▶ WORK REQUIRED
The response should be an exact copy of the records, with the pictures removed.

(Recorded data)
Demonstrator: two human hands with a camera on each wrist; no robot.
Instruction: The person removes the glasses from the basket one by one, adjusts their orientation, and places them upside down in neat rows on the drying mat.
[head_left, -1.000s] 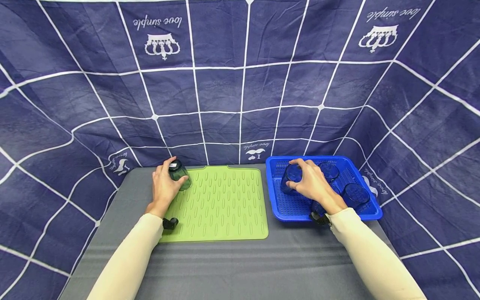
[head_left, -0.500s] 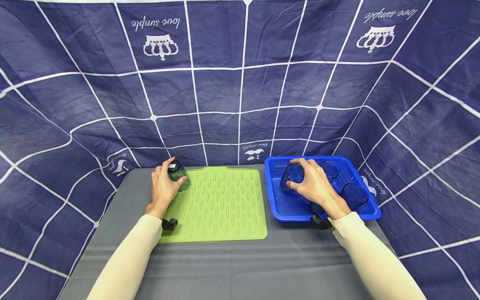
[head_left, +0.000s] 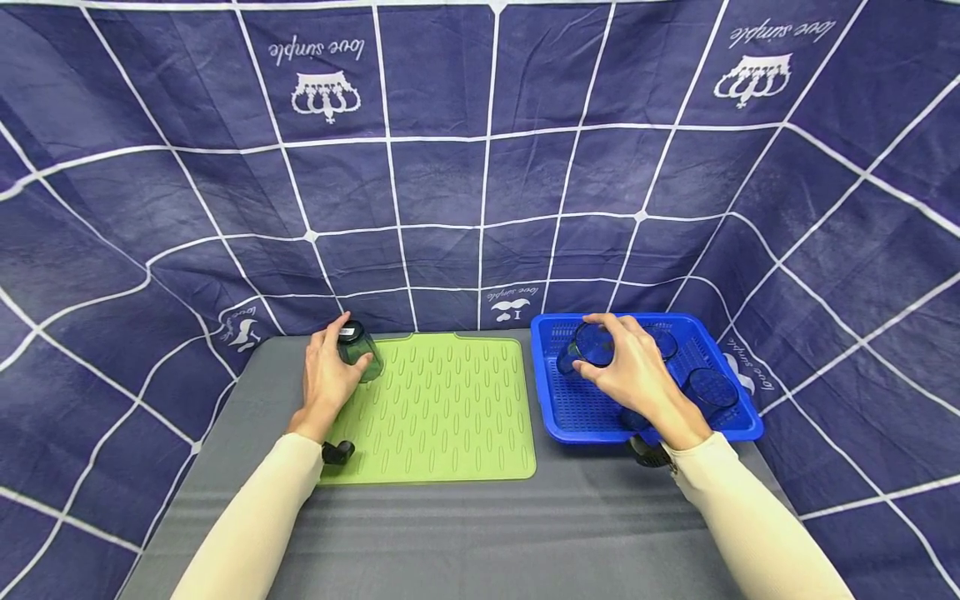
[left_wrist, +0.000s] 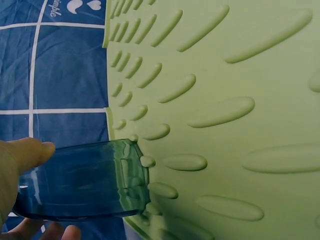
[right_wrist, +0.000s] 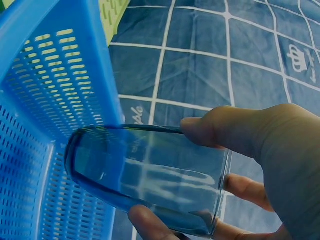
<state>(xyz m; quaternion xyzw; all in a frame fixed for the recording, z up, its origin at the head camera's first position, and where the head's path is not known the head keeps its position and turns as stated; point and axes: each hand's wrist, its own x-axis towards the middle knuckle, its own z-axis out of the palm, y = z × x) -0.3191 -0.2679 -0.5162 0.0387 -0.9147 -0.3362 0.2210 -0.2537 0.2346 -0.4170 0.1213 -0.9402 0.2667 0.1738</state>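
Observation:
At the mat's far left corner, my left hand [head_left: 327, 379] grips a dark tinted drinking glass [head_left: 366, 358] near its upper end, thumb on one side and fingers on the other. A small white label shows on its top. In the left wrist view this glass [left_wrist: 85, 180] meets the ribbed green mat [left_wrist: 210, 90]. My right hand [head_left: 633, 371] pinches another clear bluish glass [head_left: 572, 360] by its rim end, over the left part of the blue basket [head_left: 551, 417]. The right wrist view shows that glass [right_wrist: 150, 167] with its base inside the basket's wall [right_wrist: 92, 65].
Several more glasses stand in the basket, including a front-right glass [head_left: 711, 393] and a back glass [head_left: 662, 342]; my right hand partly hides others. The light green mat [head_left: 435, 408] lies left of the basket on a grey tablecloth [head_left: 480, 533]. A blue checked curtain [head_left: 442, 183] surrounds the table.
The right hand and its glass have shifted slightly up and right, and the glass leans more, its rim toward the hand. The left hand and its glass stay nearly still.

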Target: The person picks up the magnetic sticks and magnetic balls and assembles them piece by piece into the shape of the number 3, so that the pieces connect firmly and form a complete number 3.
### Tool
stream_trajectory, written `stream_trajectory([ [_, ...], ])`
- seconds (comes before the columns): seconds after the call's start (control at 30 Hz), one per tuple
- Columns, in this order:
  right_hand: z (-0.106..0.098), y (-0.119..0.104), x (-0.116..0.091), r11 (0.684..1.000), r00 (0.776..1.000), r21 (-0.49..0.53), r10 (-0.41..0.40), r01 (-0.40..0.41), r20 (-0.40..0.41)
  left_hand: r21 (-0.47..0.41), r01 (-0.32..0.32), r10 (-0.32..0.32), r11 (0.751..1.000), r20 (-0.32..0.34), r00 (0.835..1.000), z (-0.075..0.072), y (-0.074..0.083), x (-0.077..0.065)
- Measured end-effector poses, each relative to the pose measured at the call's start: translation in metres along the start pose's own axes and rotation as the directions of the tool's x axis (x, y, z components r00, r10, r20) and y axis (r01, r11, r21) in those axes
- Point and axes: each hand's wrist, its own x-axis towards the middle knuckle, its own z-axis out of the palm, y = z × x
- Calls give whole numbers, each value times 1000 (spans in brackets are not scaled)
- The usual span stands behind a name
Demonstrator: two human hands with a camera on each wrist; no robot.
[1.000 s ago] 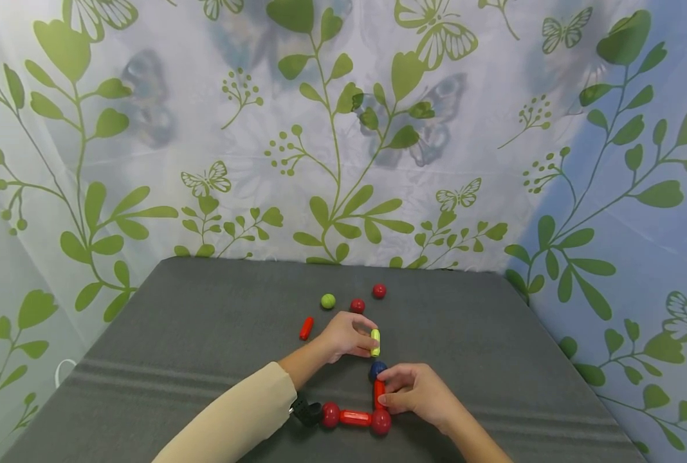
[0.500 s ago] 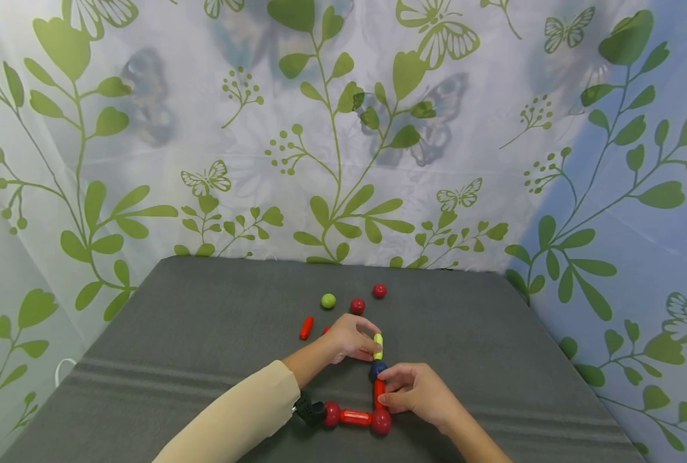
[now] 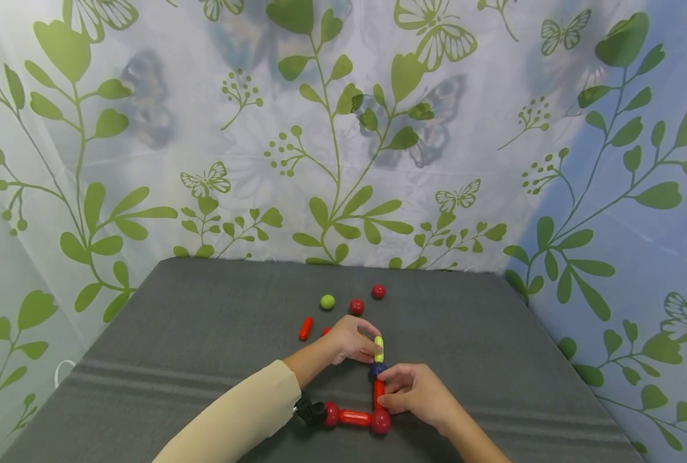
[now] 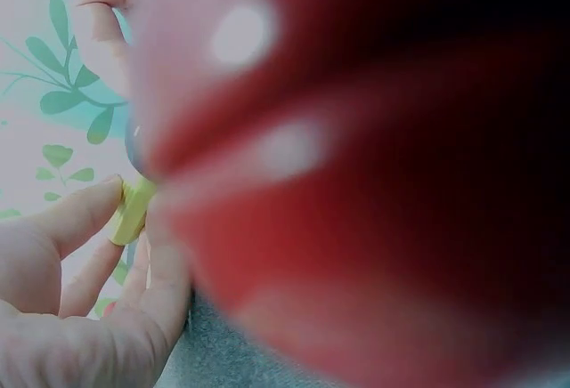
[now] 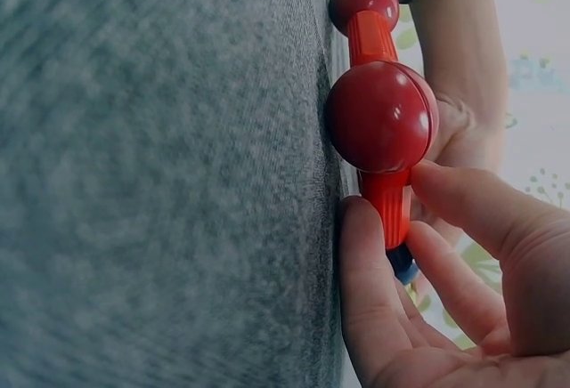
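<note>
My left hand pinches a yellow-green rod between thumb and fingers, its near end right at a blue ball. A red rod runs from that ball to a red corner ball; my right hand grips this rod. From the corner, a second red rod leads left to another red ball, beside the black wrist camera. The right wrist view shows thumb and fingers around the upright red rod. A blurred red ball fills most of the left wrist view.
Farther back on the grey table lie a green ball, two red balls, one of them the nearer red ball, and a loose red rod. Another red piece is mostly hidden behind my left hand. A patterned curtain stands behind.
My left hand has brought the yellow-green rod slightly toward me and right, closing the gap to the blue ball. My right hand keeps its hold on the red rod.
</note>
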Motion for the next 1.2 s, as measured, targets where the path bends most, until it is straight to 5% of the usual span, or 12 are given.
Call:
stream_trajectory([
  [0.63, -1, 1, 2, 1000, 1000, -11, 4, -4, -7, 48, -8, 6, 999, 42, 999, -2, 2, -1],
  [1.2, -5, 3, 9, 997, 991, -69, -50, 41, -125, 49, -2, -1, 999, 74, 997, -4, 2, 0],
])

▶ OUTPUT OF THE TASK
Demonstrator: two human hands with a camera on each wrist; no robot.
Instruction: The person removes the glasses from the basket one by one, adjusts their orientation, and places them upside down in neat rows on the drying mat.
[head_left, -1.000s] 
[head_left, -0.500s] 
[head_left, +0.000s] 
[left_wrist, +0.000s] 
[right_wrist, +0.000s] 
<state>(xyz m; quaternion xyzw; all in a frame fixed for the recording, z up, its origin at the head camera's first position, and where the head's path is not known the head keeps its position and turns as stated; point and axes: each hand's wrist, its own x-axis towards the middle knuckle, its own z-axis out of the palm, y = z × x) -0.3191 -0.2679 -0.5162 0.0387 -0.9147 -0.3362 0.2210 -0.2537 0.2346 -0.4170 0.1213 -0.9402 0.2667 0.1738</state>
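Observation:
At the mat's far left corner, my left hand [head_left: 327, 379] grips a dark tinted drinking glass [head_left: 366, 358] near its upper end, thumb on one side and fingers on the other. A small white label shows on its top. In the left wrist view this glass [left_wrist: 85, 180] meets the ribbed green mat [left_wrist: 210, 90]. My right hand [head_left: 633, 371] pinches another clear bluish glass [head_left: 572, 360] by its rim end, over the left part of the blue basket [head_left: 551, 417]. The right wrist view shows that glass [right_wrist: 150, 167] with its base inside the basket's wall [right_wrist: 92, 65].
Several more glasses stand in the basket, including a front-right glass [head_left: 711, 393] and a back glass [head_left: 662, 342]; my right hand partly hides others. The light green mat [head_left: 435, 408] lies left of the basket on a grey tablecloth [head_left: 480, 533]. A blue checked curtain [head_left: 442, 183] surrounds the table.
The right hand and its glass have shifted slightly up and right, and the glass leans more, its rim toward the hand. The left hand and its glass stay nearly still.
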
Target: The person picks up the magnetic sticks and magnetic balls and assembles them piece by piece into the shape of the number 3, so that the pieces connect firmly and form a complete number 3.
### Tool
stream_trajectory, written `stream_trajectory([ [_, ...], ])`
- seconds (comes before the columns): seconds after the call's start (control at 30 Hz), one per tuple
- Columns, in this order:
  right_hand: z (-0.106..0.098), y (-0.119..0.104), x (-0.116..0.091), r11 (0.684..1.000), r00 (0.776..1.000), r21 (-0.49..0.53), r10 (-0.41..0.40), r01 (-0.40..0.41), r20 (-0.40..0.41)
  left_hand: r21 (-0.47..0.41), r01 (-0.32..0.32), r10 (-0.32..0.32), r11 (0.751..1.000), r20 (-0.32..0.34), r00 (0.835..1.000), z (-0.075..0.072), y (-0.074..0.083), x (-0.077..0.065)
- Measured end-effector poses, each relative to the pose measured at the call's start: translation in metres along the start pose's own axes and rotation as the directions of the tool's x axis (x, y, z components r00, r10, r20) and y axis (r01, r11, r21) in those axes
- Point and axes: each hand's wrist, its own x-axis towards the middle knuckle, its own z-axis out of the palm, y = z × x
- Calls give whole numbers, each value times 1000 (spans in brackets are not scaled)
- The usual span stands behind a name
Demonstrator: two human hands with a camera on each wrist; no robot.
[1.000 s ago] 
[0.500 s ago] 
[now] 
[now] 
[now] 
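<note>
My left hand pinches a yellow-green rod between thumb and fingers, its near end right at a blue ball. A red rod runs from that ball to a red corner ball; my right hand grips this rod. From the corner, a second red rod leads left to another red ball, beside the black wrist camera. The right wrist view shows thumb and fingers around the upright red rod. A blurred red ball fills most of the left wrist view.
Farther back on the grey table lie a green ball, two red balls, one of them the nearer red ball, and a loose red rod. Another red piece is mostly hidden behind my left hand. A patterned curtain stands behind.
My left hand has brought the yellow-green rod slightly toward me and right, closing the gap to the blue ball. My right hand keeps its hold on the red rod.
</note>
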Motion for the next 1.2 s, as measured, targets where the path bends most, until it is straight to 5% of the usual span, or 12 are given.
Call:
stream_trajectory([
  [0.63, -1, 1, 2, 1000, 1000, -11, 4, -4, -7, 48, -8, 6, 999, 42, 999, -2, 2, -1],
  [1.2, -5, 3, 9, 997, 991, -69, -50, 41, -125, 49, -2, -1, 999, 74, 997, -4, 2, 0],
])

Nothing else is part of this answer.